26 First time adoption of Ind AS
The accounting policies set out in Note 1, have been applied in preparing the financial statements from the year ended March 31, 2018, the comparative information presented in these financial statements for the year ended March 31, 2017 and in the preparation of an opening Ind AS balance sheet at April 01, 2016 (the Company's date of transition). In preparing its opening Ind AS balance sheet, the Company has adjusted the amounts reported previously in financial statements prepared in accordance with the accounting standards notified under Companies (Accounting Standards) Rules, 2006 (as amended) and other relevant provisions of the Act (previous GAAP or Indian GAAP).
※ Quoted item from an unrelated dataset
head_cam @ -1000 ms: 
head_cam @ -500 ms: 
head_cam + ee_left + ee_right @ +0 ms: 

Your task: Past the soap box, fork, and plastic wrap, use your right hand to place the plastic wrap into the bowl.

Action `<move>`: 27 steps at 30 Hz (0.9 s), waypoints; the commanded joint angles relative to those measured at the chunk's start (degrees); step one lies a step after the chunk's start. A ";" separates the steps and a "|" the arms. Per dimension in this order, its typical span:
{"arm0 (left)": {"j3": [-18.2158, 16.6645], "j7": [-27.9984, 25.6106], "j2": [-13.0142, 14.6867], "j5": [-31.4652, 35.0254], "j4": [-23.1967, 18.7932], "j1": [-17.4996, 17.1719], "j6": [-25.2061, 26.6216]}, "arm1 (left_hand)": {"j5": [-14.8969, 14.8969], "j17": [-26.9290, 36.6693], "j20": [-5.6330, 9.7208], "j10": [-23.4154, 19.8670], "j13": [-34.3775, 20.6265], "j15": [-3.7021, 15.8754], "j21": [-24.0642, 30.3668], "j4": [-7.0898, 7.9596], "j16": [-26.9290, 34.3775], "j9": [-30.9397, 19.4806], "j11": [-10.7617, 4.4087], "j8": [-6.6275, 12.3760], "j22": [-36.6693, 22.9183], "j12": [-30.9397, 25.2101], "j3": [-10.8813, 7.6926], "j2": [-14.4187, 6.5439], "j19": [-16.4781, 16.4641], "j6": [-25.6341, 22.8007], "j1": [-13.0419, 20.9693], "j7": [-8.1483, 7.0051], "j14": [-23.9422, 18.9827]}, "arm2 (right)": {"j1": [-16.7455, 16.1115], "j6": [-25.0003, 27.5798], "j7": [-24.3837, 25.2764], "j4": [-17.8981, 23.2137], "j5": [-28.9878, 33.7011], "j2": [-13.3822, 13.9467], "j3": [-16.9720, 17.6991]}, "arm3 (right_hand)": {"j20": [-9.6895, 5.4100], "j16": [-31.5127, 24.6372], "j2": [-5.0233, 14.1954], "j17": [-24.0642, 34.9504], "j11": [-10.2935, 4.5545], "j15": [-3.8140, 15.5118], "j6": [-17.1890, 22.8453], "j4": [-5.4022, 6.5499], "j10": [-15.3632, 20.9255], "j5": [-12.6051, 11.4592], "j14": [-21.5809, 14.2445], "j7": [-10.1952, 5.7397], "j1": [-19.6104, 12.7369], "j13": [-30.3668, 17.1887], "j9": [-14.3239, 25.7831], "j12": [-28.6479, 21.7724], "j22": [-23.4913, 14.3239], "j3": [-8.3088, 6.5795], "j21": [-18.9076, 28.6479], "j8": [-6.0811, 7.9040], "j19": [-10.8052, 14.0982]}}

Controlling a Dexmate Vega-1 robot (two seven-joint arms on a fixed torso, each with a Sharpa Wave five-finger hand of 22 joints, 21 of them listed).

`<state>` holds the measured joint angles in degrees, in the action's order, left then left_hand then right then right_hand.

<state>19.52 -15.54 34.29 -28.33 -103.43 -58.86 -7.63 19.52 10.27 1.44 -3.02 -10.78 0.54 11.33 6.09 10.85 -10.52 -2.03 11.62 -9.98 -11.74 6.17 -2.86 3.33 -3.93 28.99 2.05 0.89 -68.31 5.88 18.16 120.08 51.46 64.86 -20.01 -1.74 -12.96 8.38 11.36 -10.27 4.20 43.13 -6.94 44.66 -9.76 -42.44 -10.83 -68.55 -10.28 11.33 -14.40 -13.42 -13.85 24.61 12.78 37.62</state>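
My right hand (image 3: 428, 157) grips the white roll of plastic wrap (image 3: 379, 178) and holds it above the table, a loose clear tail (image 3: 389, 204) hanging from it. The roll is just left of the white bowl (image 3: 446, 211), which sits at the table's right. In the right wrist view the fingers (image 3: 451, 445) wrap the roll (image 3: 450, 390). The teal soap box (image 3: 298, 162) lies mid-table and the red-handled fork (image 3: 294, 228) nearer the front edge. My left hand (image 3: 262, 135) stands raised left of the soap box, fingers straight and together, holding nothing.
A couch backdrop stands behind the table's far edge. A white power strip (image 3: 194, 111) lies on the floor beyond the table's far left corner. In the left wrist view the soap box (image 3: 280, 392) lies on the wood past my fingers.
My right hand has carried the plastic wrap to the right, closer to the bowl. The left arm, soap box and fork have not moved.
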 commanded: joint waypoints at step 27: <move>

An explanation of how the transition from previous GAAP to Ind AS has affected the Company's financial position, financial performance and cash flows is set out in the following tables and notes.
Exemptions and exceptions availed
A. Ind AS optional exemptions
(i) Deemed Cost
The Company on first time adoption of Ind AS, has elected to continue with the carrying value for all
(ii) Designation of previously recognised financial instruments
Paragraph D19B of Ind AS 101 gives an option to an entity to designate investments in equity instruments at FVOCI on the basis of the facts and circumstances at the date of transition to Ind AS.The company has opted to apply this exemption for its investment in equity Investments.
B. Ind AS mandatory exemptions
(i) Estimates
An entity's estimates in accordance with Ind ASs at the date of transition to Ind AS shall be consistent with estimates made for the same date in accordance with previous GAAP (after adjustments to reflect any difference in accounting policies).
Ind AS estimates as at April 01, 2016 are consistent with the estimates as at the same date made in conformity with previous GAAP.
The Company made estimates for following item in accordance with Ind AS at the date of transition as these were not required under previous GAAP:
- Impairment of financial assets based on expected credit loss model.
(ii) Classification and measurement of financial assets
Ind AS 101 requires an entity to assess classification and measurement of financial assets (investment in debt instruments) on the basis of the facts and circumstances that exist at the date of transition to Ind AS.
(iii) De-recognition of financial assets and financial liabilities
The Company has elected to apply derecognition requirements for financial assets and financial liabilities in Ind AS 109 prospectively for transactions occurring on or after the date of transition to Ind AS.
Transition to Ind AS - Reconciliations
There were no adjustments required to be carried out pursuant to the adoption of the Ind AS by the Company. Hence, there are no reconciliation line itmes have been presented.
27 Recent accounting prouncements
Ind AS 115 - Revenue from Contracts with Customers
In March 2018, the Ministry of Corporate Affairs has notified the Companies (Indian Accounting Standards) Amended Rules, 2018 ("amended rules"). As per the amended rules, Ind AS 115 "Revenue from contracts with customers" supersedes Ind AS 11, "Construction contracts" and Ind AS 18, "Revenue" and is applicable for all accounting periods commencing on or after 1 April 2018.
Ind AS 115 introduces a new framework of five step model for the analysis of revenue transactions. The model specifies that revenue should be recognised when (or as) an entity transfer control of goods or services to a customer at the amount to which
the entity expects to be entitled. Further the new standard requires enhanced disclosures about the nature, amount, timing and uncertainty of revenue and cash flows arising from the entity's contracts with customers. The new revenue standard is applicable to the Company from 1 April 2018.
The Company is evaluating the requirement of the amendment and the impact on the financial statements. The effect on adoption of Ind AS 115 is expected to be insignificant".
28 The financial statements were approved for issue by the Board of Directors on 28-04-2025
29 The figures of the previous year's have been regrouped or reclassified wherever necessary to make them comaparable.